After 50 Years at Forefront of Fight for Equal Pay, Norton Celebrates Obama’s Breakthrough Equal Pay Executive Actions on Equal Pay Day, Calls on Congress to Pass Legislation to Bring Equal Pay Act into 21st Century
WASHINGTON, DC – With Equal Pay Day tomorrow, Congresswoman Eleanor Holmes Norton (D-DC), who enforced both the 1963 Equal Pay Act and the 1964 Civil Rights Act as the first female chair of the Equal Employment Opportunity Commission (EEOC), issued a statement today on President Obama’s executive actions for equal pay for women and transparency in the workplace, which he will announce tomorrow. Norton also called on Congress to pass two equal pay bills – the Paycheck Fairness Act, of which she is an original cosponsor, and the Fair Pay Act, which she introduced last year with Senator Tom Harkin (D-IA) – to begin to help equalize pay in jobs of comparable worth. Equal Pay Day marks extra number of days since the beginning of the year that the average American woman would have to work until in order to earn as much as her male counterpart did in the previous year.

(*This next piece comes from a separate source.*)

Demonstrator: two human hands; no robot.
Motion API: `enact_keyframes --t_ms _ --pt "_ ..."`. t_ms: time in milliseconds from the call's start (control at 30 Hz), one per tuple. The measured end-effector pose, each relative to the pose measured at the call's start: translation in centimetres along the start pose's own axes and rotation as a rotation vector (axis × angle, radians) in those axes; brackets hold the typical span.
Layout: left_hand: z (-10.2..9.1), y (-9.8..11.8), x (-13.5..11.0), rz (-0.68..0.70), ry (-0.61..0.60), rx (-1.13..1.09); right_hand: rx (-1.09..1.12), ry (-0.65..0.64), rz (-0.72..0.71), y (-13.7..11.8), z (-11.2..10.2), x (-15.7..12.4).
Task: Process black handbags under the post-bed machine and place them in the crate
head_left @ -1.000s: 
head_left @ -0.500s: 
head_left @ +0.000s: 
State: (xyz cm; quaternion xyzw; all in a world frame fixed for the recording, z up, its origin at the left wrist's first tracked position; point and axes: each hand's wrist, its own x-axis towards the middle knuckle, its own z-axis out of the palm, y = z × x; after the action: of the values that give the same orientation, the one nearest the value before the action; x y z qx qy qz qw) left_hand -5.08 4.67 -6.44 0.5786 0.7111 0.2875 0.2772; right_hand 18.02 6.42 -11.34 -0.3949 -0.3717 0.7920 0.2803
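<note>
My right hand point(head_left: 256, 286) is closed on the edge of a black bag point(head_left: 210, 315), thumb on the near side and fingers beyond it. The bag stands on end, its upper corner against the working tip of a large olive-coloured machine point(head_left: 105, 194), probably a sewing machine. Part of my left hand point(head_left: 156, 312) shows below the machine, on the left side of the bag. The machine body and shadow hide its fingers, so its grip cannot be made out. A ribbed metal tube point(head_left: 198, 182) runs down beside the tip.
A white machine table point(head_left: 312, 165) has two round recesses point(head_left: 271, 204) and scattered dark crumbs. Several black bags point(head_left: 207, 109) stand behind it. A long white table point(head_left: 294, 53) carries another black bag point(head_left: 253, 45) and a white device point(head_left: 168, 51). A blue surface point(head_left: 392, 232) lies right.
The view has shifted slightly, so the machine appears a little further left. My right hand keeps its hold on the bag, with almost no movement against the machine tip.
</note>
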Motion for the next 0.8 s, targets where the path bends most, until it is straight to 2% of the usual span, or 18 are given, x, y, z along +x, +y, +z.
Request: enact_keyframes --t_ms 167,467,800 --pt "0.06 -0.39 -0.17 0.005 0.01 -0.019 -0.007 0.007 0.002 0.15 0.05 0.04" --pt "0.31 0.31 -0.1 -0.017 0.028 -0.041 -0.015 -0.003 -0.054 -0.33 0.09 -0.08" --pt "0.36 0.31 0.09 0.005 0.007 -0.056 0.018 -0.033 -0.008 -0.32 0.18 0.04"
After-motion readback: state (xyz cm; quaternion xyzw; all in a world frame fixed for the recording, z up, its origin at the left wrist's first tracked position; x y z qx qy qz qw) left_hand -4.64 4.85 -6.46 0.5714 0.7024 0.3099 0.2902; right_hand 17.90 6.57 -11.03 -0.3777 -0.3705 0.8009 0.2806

One of the executive actions will be a presidential memorandum requiring the Secretary of Labor to collect data on how much federal contractors pay their workers, organized by sex and race – information the federal government has never before required from any employers. The other executive action will be an executive order prohibiting federal contractors from retaliating against employees who voluntarily decide to discuss their compensation, which may help workers understand whether they are being paid according to applicable laws.
Norton’s statement follows.
“The President is using his executive authority to move women’s pay into new territory by tackling barriers to information that has been closed off to the public. Both the Equal Pay Act and Title VII of the 1964 Civil Rights Act require reporting on hiring and promotion by race and sex, but neither requires reporting on wages. The President’s presidential memorandum applies only to federal contractors, but they are a significant portion of the U.S. employers today. With this executive action, along with the President’s executive order barring contractors from retaliating against employees who discuss their compensation, the President is bringing the first transparency in U.S. women’s history to the veiled area of wages. It has been impossible to move the disparity in earnings between men and women – a woman’s 77 cents to a man’s dollar – where it has been stuck for years. What we have not known about women’s earnings has hurt them. The President’s action to expose the recalcitrant problem of unequal pay should awaken Congress to update the Equal Pay Act to meet our country’s 21st century women, who, today, define themselves by their jobs as much as men.”